Re: Reasons and Persons

From: Hal Finney <hal.domain.name.hidden>
Date: Tue, 30 May 2006 15:02:05 -0700 (PDT)

Jesse Mazer writes:
> I agree that Parfit's simple method would probably create a nonfunctional
> state in between, or at least the intermediate phase would involve a sort of
> split personality disorder with two entirely separate minds coexisting in
> the same brain, without access to each other's thoughts and feelings. But
> this is probably not a fatal flaw in whatever larger argument he was making,
> because you could modify the thought experiment to say something like "let's
> assume that in the phase space of all possibe arrangements of neurons and
> synapses, there is some continuous path between my brain and Napoleon's
> brain such that every intermediate state would have a single integrated
> consciousness". There's no way of knowing whether such a path exists (and of
> course I don't have a precise definition of 'single integrated
> consciousness'), but it seems at least somewhat plausible.

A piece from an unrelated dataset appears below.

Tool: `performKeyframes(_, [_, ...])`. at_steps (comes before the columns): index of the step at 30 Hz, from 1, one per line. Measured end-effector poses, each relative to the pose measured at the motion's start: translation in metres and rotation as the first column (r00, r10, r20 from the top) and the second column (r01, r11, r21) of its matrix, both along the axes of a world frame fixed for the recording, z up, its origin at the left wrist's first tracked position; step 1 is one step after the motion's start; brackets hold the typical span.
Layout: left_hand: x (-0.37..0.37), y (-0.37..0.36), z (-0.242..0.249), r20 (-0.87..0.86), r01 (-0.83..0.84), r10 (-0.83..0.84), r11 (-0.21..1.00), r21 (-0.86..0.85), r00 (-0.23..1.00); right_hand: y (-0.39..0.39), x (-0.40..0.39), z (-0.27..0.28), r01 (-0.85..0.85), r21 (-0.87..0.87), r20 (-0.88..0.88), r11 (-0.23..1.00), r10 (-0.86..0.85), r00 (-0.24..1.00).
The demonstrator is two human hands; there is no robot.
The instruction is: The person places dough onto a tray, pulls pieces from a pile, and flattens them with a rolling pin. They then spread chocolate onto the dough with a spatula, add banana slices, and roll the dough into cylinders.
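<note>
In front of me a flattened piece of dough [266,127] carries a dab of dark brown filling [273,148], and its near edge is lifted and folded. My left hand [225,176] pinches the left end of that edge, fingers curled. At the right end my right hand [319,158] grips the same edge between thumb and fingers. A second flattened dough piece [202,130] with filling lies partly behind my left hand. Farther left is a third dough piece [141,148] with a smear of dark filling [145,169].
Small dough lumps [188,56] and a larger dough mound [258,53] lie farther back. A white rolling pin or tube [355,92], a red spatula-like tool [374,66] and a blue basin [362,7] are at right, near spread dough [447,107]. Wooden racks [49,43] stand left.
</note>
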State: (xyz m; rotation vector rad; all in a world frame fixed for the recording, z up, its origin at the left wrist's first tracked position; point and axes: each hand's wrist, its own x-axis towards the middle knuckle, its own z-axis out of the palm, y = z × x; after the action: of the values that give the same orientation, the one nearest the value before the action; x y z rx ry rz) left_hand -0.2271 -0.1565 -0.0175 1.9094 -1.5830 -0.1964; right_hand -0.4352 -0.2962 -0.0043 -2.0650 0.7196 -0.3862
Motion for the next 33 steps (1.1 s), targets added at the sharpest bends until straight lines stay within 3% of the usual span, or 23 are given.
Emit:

One way (perhaps the only way) I could see to do it would be for you
to gradually acquire amnesia, then once you have forgotten your past,
your personality could gradually change to match Napoleon's, then you
could gradually recover memory of Napoleon's past.

Whether such an extreme case would still support whatever conclusions
Parfit seeks to draw, I don't know. You're never half-yourself and
half-Napoleon. Rather, you sort of stop being anybody in the middle
of the process. I don't think it makes any sense to suppose that you
could be half-yourself and half-Napoleon.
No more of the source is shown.